She followed through the katas and exercises both he and Kakashi showed her without complaint, taking like a duck to water the training regime Kakashi had poured down her throat whether she was cooperative or not. If she chose, she could become a great kunoichi, Sakumo didn't doubt it. She was a Hatake. That's all she needed. It was in their blood.

Taking one last look over the room before settling his gaze on the sleeping figure in the futon, he gave a small, tired smile. Here, he could at least feel a little less unburdened.

"Love you, grey cat."


"Push your knees inwards more, Heiya." He leaned down to move said knees, catching the soft hitch of his daughter's breath at the more strenuous position.

With nothing to do as most of the small errands he usually picked up when he got home were completed by Heiya, Sakumo had taken it upon himself to drag Heiya out from whatever cleaning she had been doing because Sakumo had been under the impression that his kids were commissioning Genin teams to clean and manage upkeep of their compound, not doing it themselves.

So here they were, spending a good amount of time together in what Sakumo liked to think as father-daughter bonding, because what better way was there to bond than teaching your kid how to defend themselves? It would also be good training for Heiya if she finally decided to make up her mind and join the Academy.

It was only a bonus that his daughter was such a dutiful student, following his lead with complete trust, even when her body clumsily folded in a way that had him cringing.

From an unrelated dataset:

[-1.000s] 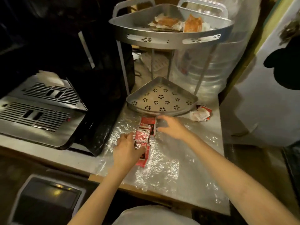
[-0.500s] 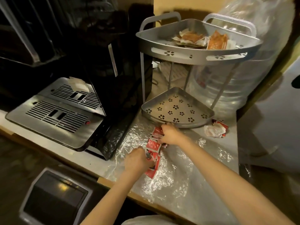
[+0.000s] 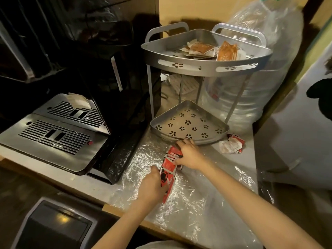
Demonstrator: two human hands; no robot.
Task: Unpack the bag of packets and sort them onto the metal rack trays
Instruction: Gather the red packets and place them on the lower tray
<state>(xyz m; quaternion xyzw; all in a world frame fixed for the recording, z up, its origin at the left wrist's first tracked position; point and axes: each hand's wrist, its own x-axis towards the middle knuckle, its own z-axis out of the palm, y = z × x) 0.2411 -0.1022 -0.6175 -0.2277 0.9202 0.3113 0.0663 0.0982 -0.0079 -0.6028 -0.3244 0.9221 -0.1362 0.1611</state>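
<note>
A row of red and white packets [image 3: 169,167] lies on the crinkled clear plastic bag [image 3: 181,200] spread over the counter. My left hand [image 3: 152,186] grips the near end of the row. My right hand [image 3: 188,155] grips the far end, just in front of the lower rack tray [image 3: 213,139]. That perforated tray holds nothing. The upper rack tray [image 3: 206,66] holds orange and white packets [image 3: 212,51]. A few more red and white packets [image 3: 232,145] lie on the counter right of the lower tray.
A black coffee machine [image 3: 115,90] with steel drip grilles [image 3: 53,133] stands left of the rack. A large plastic-wrapped water bottle [image 3: 251,78] stands behind the rack on the right. A dark bin lid [image 3: 53,225] sits below the counter edge.
Both hands have closed in on the row of red packets, the right hand moving from above them onto their far end. The camera has shifted left, so the rack sits further right.
</note>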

"Do you feel any sort of burn?"

Heiya nods, "My inner thighs."

"That's good! Now let's push downwards into crane and lift up." He demonstrated, movements slow and smooth compared to her jerky ones. They had been at it for the past four hours, only stopping to pause for short water breaks more for Heiya's sake than his own. She was a dutiful and diligent study and if it wasn't for Sakumo remembering that taking small breaks during training was a thing (he steadfastly ignored the fact that he forgot to instill resting times with Kakashi's own training) or she would end up just like his eldest.

He watches as she folds herself upwards into a perfect Crane Stance, her back arching a bit to provide balance. She has the Hatake build that leans more into agility and flexibility, unlike Kakashi who had inherited the Inuzukas' build for speed and strength.

"Curve downwards and hands out for Tiger."

"Stance or seal?" Heiya asks, arms trembling.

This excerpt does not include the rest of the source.